## [TASK TO COMPLETE]
Word for word, copy all the data and drop the pictures.

## [DATASET EXTRACT]
──────────────────────────────
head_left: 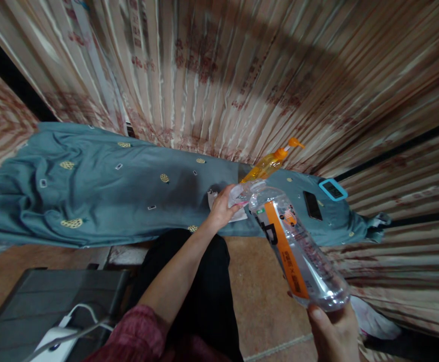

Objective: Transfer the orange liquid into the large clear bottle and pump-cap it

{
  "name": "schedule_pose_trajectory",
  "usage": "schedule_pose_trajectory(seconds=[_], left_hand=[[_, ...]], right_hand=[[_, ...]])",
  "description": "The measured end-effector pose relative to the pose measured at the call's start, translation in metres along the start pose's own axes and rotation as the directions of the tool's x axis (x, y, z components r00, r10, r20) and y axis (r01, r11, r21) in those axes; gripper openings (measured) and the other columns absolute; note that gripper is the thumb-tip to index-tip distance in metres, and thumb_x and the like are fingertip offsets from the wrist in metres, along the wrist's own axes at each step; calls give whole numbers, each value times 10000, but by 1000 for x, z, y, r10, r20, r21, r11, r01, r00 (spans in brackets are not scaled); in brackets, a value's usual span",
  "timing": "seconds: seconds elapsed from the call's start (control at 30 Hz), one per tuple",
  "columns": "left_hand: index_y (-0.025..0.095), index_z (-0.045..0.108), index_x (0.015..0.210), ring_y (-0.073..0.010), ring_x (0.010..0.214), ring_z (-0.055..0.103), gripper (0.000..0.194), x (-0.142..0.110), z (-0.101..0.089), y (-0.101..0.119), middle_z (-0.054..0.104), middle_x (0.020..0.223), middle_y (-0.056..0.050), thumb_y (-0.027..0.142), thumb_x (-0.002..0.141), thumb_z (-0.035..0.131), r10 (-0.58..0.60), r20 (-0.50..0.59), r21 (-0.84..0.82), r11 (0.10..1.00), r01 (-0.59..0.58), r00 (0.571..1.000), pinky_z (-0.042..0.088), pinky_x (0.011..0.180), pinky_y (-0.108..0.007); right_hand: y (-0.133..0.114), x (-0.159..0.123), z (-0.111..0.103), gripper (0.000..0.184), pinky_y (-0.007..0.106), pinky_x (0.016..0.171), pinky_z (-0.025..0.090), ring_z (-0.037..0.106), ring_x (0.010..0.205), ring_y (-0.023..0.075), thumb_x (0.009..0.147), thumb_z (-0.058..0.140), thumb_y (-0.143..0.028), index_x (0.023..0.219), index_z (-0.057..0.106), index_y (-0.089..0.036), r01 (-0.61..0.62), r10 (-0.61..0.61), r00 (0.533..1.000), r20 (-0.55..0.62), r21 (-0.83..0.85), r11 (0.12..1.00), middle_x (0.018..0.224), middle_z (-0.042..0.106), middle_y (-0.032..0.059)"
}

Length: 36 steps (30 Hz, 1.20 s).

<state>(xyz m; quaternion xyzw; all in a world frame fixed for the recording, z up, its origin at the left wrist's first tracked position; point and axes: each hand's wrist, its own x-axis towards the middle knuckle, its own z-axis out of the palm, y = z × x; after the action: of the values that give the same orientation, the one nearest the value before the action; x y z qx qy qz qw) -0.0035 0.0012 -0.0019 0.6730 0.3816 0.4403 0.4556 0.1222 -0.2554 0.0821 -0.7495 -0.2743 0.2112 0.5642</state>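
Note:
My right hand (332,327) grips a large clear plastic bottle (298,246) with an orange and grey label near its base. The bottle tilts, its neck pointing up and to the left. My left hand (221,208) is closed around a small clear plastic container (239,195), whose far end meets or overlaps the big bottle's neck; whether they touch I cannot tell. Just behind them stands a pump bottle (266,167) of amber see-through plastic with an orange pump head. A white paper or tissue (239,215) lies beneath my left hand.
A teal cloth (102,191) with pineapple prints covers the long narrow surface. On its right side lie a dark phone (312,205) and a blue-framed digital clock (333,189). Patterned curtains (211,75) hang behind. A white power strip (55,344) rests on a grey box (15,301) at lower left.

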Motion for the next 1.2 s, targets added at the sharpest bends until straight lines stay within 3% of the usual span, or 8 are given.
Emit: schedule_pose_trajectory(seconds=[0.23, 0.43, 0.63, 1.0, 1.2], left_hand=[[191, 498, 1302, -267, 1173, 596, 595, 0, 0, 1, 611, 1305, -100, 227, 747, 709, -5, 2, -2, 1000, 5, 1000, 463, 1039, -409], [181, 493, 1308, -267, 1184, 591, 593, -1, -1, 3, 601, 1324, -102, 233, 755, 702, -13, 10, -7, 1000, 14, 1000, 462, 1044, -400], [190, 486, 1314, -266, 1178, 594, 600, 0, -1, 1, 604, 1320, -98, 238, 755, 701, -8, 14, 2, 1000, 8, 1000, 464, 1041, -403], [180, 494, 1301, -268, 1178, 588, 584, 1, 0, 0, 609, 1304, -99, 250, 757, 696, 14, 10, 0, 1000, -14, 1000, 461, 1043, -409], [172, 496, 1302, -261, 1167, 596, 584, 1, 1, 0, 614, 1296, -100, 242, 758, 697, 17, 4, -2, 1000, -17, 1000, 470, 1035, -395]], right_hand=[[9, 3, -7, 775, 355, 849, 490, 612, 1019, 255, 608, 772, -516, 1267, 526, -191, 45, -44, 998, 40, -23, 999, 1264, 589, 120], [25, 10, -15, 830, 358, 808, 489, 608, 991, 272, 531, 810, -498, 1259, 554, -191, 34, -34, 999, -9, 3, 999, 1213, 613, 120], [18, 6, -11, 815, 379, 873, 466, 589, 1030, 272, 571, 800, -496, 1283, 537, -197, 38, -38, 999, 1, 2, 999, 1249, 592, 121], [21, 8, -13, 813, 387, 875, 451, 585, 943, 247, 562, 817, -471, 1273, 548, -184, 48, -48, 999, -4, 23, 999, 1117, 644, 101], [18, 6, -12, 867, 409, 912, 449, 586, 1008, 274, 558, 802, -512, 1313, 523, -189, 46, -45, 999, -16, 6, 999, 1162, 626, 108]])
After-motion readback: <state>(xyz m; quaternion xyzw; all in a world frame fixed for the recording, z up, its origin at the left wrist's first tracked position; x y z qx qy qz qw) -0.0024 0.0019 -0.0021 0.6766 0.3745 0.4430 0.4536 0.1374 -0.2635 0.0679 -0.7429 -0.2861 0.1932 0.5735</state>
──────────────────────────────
## [WORKED SOLUTION]
head_left: 

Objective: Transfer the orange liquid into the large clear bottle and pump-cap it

{
  "name": "schedule_pose_trajectory",
  "usage": "schedule_pose_trajectory(seconds=[_], left_hand=[[_, ...]], right_hand=[[_, ...]])",
  "description": "The measured end-effector pose relative to the pose measured at the call's start, translation in metres along the start pose's own axes and rotation as the directions of the tool's x axis (x, y, z components r00, r10, r20) and y axis (r01, r11, r21) in those axes; gripper openings (measured) and the other columns absolute; note that gripper is the thumb-tip to index-tip distance in metres, and thumb_x and the like are fingertip offsets from the wrist in metres, along the wrist's own axes at each step; calls give whole numbers, each value times 10000, but by 1000 for x, z, y, r10, r20, r21, r11, r01, r00 (spans in brackets are not scaled); in brackets, a value's usual span",
  "timing": "seconds: seconds elapsed from the call's start (control at 30 Hz), one per tuple",
  "columns": "left_hand: index_y (-0.025..0.095), index_z (-0.045..0.108), index_x (0.015..0.210), ring_y (-0.073..0.010), ring_x (0.010..0.214), ring_z (-0.055..0.103), gripper (0.000..0.194), x (-0.142..0.110), z (-0.101..0.089), y (-0.101..0.119), middle_z (-0.054..0.104), middle_x (0.020..0.223), middle_y (-0.056..0.050), thumb_y (-0.027..0.142), thumb_x (-0.002..0.141), thumb_z (-0.035..0.131), r10 (-0.58..0.60), r20 (-0.50..0.59), r21 (-0.84..0.82), r11 (0.10..1.00), r01 (-0.59..0.58), r00 (0.571..1.000), pinky_z (-0.042..0.088), pinky_x (0.011..0.180), pinky_y (-0.108..0.007); right_hand: y (-0.133..0.114), x (-0.159..0.123), z (-0.111..0.103), gripper (0.000..0.184), pinky_y (-0.007..0.106), pinky_x (0.016..0.171), pinky_z (-0.025..0.090), ring_z (-0.037..0.106), ring_x (0.010..0.205), ring_y (-0.023..0.075), thumb_x (0.009..0.147), thumb_z (-0.058..0.140), thumb_y (-0.143..0.028), index_x (0.023..0.219), index_z (-0.057..0.106), index_y (-0.089..0.036), r01 (-0.61..0.62), r10 (-0.61..0.61), r00 (0.533..1.000), r20 (-0.55..0.62), r21 (-0.83..0.85), r11 (0.12..1.00), middle_x (0.018..0.224), middle_z (-0.042..0.106), middle_y (-0.032..0.059)"
}

Length: 36 steps (30 Hz, 1.20 s).

<state>(xyz m; quaternion xyzw; all in a world frame fixed for the recording, z up, its origin at the left wrist's first tracked position; point and axes: each hand's wrist, its own x-axis towards the middle knuckle, its own z-axis out of the palm, y = z × x; after the action: of the values that give the same orientation, the one nearest the value before the action; x y z qx qy qz qw) -0.0035 0.0012 -0.0019 0.6730 0.3816 0.4403 0.4556 0.1222 -0.2554 0.0821 -0.7495 -0.2743 0.2112 0.5642</state>
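Note:
My right hand (332,327) grips a large clear plastic bottle (298,246) with an orange and grey label near its base. The bottle tilts, its neck pointing up and to the left. My left hand (221,208) is closed around a small clear plastic container (239,195), whose far end meets or overlaps the big bottle's neck; whether they touch I cannot tell. Just behind them stands a pump bottle (266,167) of amber see-through plastic with an orange pump head. A white paper or tissue (239,215) lies beneath my left hand.
A teal cloth (102,191) with pineapple prints covers the long narrow surface. On its right side lie a dark phone (312,205) and a blue-framed digital clock (333,189). Patterned curtains (211,75) hang behind. A white power strip (55,344) rests on a grey box (15,301) at lower left.
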
Motion for the next 1.2 s, targets added at the sharpest bends until straight lines stay within 3% of the usual span, or 8 are given.
Emit: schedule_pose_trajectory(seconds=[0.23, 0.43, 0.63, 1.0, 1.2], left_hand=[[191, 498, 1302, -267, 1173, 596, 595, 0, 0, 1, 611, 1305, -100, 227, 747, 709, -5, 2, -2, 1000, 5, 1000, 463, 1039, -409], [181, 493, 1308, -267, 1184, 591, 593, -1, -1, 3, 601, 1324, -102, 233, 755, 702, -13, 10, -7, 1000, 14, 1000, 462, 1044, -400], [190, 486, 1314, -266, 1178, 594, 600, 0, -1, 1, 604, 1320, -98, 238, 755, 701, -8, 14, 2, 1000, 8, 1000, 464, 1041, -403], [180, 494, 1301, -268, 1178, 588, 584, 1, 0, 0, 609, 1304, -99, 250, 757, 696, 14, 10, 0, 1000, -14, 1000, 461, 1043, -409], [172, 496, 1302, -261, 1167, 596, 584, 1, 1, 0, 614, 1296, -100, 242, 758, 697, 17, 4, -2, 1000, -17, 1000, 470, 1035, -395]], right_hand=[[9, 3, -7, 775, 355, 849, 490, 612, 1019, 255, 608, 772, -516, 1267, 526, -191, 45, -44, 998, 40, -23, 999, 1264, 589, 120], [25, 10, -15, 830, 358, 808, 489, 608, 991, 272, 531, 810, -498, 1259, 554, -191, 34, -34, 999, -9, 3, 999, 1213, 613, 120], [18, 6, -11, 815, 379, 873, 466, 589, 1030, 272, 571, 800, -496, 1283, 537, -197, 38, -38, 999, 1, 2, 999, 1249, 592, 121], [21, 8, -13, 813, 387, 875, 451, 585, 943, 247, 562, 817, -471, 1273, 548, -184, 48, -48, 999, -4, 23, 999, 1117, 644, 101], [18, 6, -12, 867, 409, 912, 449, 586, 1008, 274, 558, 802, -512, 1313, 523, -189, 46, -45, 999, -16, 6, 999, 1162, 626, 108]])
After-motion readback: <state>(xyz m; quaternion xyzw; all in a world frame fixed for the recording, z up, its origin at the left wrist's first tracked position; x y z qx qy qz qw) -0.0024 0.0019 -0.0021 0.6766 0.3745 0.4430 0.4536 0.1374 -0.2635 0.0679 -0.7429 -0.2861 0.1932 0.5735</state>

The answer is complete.